→ **Task to complete**
Quote the records exactly, starting at the first line and stopping after the line with "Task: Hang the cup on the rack"; skip the pictures.

→ **Input**

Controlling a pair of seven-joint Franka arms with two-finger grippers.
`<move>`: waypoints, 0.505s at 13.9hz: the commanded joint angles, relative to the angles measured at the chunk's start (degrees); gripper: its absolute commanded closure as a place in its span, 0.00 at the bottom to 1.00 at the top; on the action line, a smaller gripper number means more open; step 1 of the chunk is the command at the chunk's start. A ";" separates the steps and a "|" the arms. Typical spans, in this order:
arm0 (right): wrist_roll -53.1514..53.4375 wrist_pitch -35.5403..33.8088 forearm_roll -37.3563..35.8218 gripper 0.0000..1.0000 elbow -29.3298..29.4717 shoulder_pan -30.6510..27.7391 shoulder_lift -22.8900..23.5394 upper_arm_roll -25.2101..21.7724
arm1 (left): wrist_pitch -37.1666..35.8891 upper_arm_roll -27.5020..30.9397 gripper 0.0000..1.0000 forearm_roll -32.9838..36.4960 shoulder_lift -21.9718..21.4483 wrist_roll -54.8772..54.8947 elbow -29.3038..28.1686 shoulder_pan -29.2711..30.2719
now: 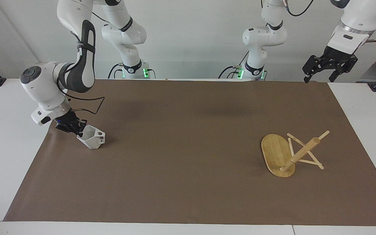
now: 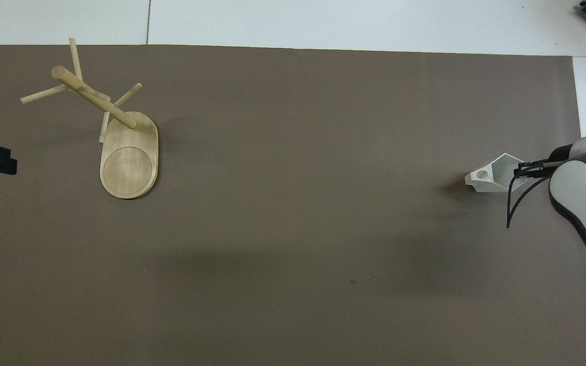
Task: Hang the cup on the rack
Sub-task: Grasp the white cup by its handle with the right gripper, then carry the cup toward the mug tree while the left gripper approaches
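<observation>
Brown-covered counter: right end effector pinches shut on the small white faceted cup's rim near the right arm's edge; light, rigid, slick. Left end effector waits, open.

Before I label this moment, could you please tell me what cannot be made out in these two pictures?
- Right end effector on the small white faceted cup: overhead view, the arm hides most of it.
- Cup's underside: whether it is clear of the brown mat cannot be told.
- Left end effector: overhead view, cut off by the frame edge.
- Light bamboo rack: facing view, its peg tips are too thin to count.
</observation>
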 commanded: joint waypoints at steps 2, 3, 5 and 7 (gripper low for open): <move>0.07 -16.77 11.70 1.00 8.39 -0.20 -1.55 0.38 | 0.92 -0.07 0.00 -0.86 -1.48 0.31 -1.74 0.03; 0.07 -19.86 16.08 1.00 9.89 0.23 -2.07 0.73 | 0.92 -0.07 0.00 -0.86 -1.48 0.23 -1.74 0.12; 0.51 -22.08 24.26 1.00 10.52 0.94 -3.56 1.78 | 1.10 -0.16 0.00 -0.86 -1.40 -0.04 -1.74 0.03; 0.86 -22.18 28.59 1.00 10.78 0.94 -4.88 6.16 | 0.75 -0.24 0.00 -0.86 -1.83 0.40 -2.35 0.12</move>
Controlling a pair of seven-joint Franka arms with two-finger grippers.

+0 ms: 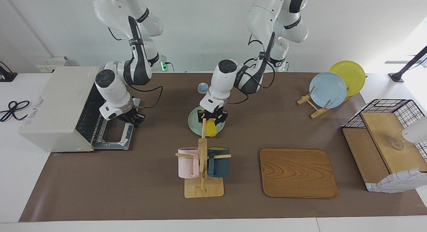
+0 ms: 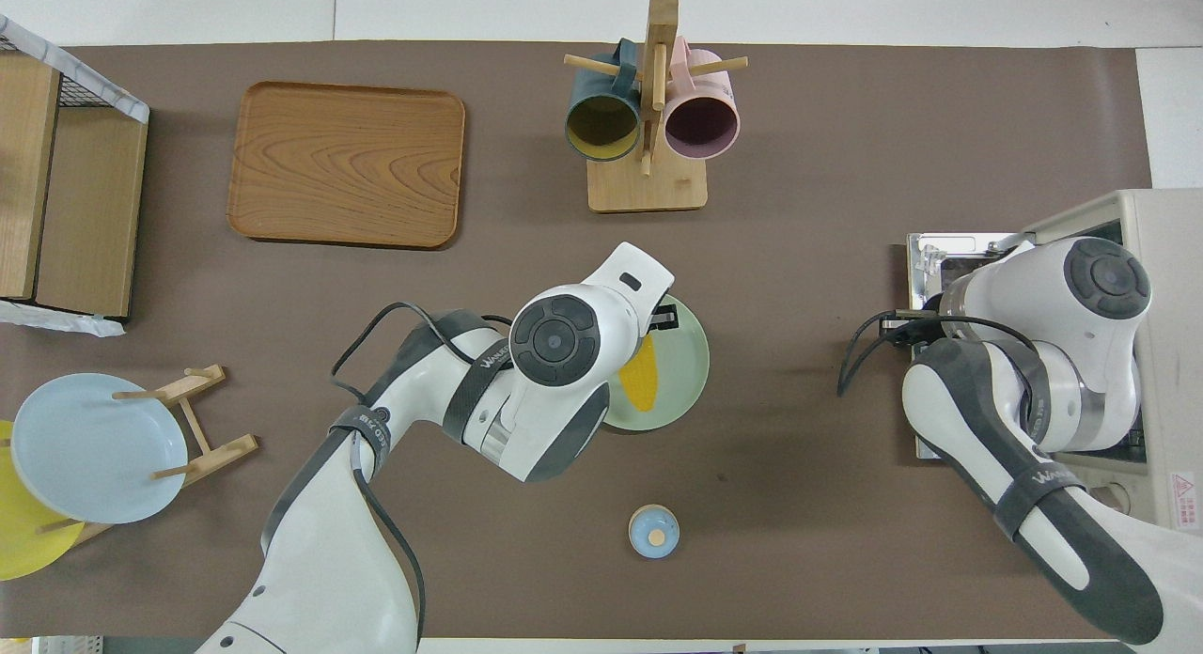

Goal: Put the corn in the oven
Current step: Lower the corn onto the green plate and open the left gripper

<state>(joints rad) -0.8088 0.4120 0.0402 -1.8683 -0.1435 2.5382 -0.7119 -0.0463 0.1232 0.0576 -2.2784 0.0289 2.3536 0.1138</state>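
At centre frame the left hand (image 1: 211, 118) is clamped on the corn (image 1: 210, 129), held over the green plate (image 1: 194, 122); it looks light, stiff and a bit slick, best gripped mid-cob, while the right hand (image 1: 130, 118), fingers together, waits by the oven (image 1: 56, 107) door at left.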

→ **Reply**
Controlling a pair of seven-joint Franka arms with two-finger grippers.
`<move>`: waypoints, 0.505s at 13.9hz: the commanded joint angles, relative to the angles measured at the chunk's start (degrees); gripper: its absolute commanded closure as a place in its span, 0.00 at the bottom to 1.00 at the top; on the action line, a smaller gripper number means more open; step 1 of the chunk is the command at the chunk's start. A ";" separates the steps and a "|" the arms. Typical spans, in this order:
arm0 (right): wrist_roll -53.1514..53.4375 wrist_pitch -35.5403..33.8088 forearm_roll -37.3563..35.8218 gripper 0.0000..1.0000 elbow -29.3298..29.4717 shoulder_pan -30.6510..27.7391 shoulder_lift -22.8900..23.5394 upper_arm_roll -25.2101..21.7724
arm1 (left): wrist_pitch -37.1666..35.8891 upper_arm_roll -27.5020..30.9397 gripper 0.0000..1.0000 forearm_roll -32.9838..36.4960 shoulder_lift -21.9718..21.4483 wrist_roll -54.8772..54.8947 elbow -29.3038..28.1686 shoulder_pan -29.2711..30.2719
now: 
now: 
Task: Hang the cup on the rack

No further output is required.